Pero los “antiguos” tenían un énfasis diferente. Stewart se centró en miembros de la escuela filosófica epicúrea, especialmente Lucrecio, un romano del siglo I a.C. Su obra De la naturaleza de las cosas sobrevivió por poco a la Edad Media, a pesar de su metafísica deísta, e influyó en muchos, especialmente en el racionalista y panteísta del siglo XVII Baruch Spinoza. (Los lectores pueden estar familiarizados con parte de la historia que cuenta Stewart por el libro de Stephen Greenblatt The Swerve (2011).)
Stewart demuestra cómo las ideas epicúreas, a menudo pero no siempre a través de Spinoza, llegaron a varios de los fundadores. Esto incluyó a Jefferson, pero echó raíces fuertes en un par de personajes más oscuros, Thomas Young, un médico y organizador de la Fiesta del Té de Boston, y Ethan Allen, un emprendedor de Vermont (y no una tienda de muebles de mucho más tarde). Young y Allen rechazaron abiertamente el cristianismo, adoptando en su lugar un deísmo muy lucreciano (más que el de Jefferson). Pero no solo ellos. Spinoza y los epicúreos fueron leídos por muchos en la América revolucionaria.

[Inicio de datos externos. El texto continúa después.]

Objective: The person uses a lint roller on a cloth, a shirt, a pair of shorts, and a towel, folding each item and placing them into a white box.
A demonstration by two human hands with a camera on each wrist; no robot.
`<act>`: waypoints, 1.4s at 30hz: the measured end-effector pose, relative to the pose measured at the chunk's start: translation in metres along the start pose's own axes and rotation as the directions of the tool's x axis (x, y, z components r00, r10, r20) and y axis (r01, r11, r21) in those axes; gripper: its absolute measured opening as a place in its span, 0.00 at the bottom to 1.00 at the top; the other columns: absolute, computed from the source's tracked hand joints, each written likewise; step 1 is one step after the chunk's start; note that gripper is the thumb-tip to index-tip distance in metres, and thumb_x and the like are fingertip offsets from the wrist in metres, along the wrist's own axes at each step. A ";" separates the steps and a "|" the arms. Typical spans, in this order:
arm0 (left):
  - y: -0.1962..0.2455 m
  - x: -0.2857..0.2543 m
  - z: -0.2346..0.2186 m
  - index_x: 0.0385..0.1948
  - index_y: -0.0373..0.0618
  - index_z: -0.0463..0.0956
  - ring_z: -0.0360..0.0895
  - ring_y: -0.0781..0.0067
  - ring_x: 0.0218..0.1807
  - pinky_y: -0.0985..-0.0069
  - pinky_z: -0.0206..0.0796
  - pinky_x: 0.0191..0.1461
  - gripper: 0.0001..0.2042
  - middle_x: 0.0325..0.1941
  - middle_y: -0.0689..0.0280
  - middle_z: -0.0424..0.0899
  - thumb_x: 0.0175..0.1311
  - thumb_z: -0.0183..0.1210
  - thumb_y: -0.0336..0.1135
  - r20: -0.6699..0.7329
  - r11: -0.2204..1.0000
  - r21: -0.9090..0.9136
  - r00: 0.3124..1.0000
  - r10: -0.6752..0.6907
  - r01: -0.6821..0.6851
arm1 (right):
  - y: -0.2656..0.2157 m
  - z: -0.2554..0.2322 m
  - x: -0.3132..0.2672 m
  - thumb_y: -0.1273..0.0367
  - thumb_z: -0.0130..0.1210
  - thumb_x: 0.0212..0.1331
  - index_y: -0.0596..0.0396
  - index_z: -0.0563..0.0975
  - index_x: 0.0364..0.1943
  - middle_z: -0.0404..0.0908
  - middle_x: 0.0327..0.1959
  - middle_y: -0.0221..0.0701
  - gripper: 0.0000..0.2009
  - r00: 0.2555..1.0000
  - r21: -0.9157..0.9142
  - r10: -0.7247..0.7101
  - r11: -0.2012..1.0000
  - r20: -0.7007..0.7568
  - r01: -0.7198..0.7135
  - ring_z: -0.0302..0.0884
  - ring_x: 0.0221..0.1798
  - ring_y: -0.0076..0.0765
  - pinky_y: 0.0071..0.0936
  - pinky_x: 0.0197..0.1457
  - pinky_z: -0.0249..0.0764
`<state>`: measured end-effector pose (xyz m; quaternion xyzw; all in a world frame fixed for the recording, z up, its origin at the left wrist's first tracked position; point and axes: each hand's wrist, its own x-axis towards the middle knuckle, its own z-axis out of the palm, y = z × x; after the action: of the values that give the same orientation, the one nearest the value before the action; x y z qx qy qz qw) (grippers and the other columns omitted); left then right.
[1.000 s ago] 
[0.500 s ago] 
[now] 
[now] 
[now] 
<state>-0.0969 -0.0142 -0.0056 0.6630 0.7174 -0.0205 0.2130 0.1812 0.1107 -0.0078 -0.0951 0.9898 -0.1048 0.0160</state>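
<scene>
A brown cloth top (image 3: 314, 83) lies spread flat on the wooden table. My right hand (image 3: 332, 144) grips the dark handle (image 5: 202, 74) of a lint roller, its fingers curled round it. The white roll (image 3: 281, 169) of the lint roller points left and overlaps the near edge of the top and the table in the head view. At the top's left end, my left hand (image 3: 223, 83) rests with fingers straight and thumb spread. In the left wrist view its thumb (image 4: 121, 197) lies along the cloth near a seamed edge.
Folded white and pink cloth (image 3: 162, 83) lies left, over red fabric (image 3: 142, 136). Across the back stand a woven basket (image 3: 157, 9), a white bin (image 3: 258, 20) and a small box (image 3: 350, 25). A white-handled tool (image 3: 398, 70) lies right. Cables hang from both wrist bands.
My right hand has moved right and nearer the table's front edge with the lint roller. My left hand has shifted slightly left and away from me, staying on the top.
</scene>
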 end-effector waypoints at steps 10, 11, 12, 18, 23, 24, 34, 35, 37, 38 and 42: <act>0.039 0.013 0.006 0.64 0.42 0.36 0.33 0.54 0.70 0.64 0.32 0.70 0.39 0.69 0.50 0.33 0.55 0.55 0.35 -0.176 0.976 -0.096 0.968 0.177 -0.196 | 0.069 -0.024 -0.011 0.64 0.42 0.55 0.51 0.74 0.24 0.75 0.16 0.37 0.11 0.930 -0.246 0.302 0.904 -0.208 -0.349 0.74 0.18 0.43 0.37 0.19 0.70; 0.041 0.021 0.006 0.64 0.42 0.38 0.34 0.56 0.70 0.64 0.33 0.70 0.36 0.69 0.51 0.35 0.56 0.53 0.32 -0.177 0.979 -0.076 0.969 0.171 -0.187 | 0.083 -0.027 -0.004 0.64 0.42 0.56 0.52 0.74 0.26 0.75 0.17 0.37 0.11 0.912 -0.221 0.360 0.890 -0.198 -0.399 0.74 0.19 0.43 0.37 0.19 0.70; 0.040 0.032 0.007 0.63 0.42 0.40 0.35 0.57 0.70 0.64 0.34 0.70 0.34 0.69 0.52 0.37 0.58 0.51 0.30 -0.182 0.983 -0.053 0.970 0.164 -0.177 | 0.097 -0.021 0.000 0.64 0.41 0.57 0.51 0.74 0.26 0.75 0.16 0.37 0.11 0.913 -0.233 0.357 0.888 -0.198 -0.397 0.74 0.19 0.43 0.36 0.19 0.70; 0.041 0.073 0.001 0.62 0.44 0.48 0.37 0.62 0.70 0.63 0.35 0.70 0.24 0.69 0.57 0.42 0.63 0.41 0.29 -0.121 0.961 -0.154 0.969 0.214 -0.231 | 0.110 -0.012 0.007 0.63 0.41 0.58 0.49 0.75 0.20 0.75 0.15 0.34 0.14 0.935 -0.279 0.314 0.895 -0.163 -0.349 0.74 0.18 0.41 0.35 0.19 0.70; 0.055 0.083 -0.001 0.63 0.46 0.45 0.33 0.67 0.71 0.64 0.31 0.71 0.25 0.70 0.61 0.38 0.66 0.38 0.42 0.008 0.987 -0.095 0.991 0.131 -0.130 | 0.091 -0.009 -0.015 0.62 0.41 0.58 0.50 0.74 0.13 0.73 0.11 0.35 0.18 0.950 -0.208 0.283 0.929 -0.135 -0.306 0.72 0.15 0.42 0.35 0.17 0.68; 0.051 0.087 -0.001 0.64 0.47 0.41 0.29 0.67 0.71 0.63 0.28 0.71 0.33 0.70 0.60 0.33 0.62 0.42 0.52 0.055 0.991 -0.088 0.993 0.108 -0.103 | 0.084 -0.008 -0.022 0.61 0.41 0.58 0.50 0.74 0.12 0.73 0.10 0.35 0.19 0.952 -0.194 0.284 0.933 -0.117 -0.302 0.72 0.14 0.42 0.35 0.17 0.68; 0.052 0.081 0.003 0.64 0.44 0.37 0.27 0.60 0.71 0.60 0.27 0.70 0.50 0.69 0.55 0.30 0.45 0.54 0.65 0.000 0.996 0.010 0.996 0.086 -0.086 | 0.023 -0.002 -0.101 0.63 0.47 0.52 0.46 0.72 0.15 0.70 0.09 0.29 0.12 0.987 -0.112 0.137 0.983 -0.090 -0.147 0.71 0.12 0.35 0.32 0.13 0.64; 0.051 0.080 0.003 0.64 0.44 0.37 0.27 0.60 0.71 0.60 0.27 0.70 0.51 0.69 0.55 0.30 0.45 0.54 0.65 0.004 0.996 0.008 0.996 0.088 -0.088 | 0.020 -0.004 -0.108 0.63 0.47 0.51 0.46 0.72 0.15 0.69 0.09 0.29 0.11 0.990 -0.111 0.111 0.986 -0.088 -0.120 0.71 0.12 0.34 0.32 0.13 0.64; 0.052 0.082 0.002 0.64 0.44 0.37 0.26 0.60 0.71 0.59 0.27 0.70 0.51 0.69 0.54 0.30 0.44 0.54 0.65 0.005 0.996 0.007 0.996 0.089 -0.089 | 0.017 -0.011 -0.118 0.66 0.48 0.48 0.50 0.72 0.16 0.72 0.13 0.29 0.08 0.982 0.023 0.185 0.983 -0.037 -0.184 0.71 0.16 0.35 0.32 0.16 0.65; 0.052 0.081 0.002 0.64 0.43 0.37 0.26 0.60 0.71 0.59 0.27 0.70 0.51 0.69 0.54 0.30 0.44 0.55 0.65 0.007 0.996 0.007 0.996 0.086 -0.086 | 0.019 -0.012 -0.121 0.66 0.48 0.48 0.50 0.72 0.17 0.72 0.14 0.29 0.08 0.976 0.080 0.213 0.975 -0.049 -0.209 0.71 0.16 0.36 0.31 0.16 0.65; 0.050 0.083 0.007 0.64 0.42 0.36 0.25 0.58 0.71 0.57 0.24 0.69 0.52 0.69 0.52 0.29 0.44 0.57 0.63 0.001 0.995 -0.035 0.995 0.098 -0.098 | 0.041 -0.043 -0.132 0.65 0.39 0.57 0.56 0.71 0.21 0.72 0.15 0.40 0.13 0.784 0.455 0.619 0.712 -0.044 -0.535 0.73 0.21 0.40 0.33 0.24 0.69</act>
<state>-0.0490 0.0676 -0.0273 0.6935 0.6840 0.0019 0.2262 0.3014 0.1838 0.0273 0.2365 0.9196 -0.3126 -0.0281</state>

Rosen apenas menciona a Lucrecio y la escuela epicúrea mientras documenta una enorme influencia de los estoicos y los pitagóricos. El desequilibrio entre los dos libros es digno de mención. Con esto no quiero decir que ninguno de los dos haya roto alguna norma o dejado evidencia fuera de sus textos. En parte, esto se debe a un énfasis diferente. Gran parte del objetivo de Stewart era documentar una tradición deísta y proto-ateísta descuidada en la fundación.
En cambio, Rosen se centra en la visión de la época sobre la auto-mejora. Pero ese contraste pide a gritos ser explorado. Parece que la historia completa de Lucrecio vs. Cicerón en la fundación de América aún está por escribirse. Al menos, si Rosen sigue trabajando en este campo, me encantaría que echara un vistazo al trabajo de Stewart o, mejor aún, que tuviera una conversación (esperemos que grabada y emitida) con él. Si necesitan a alguien, me ofrezco como moderador.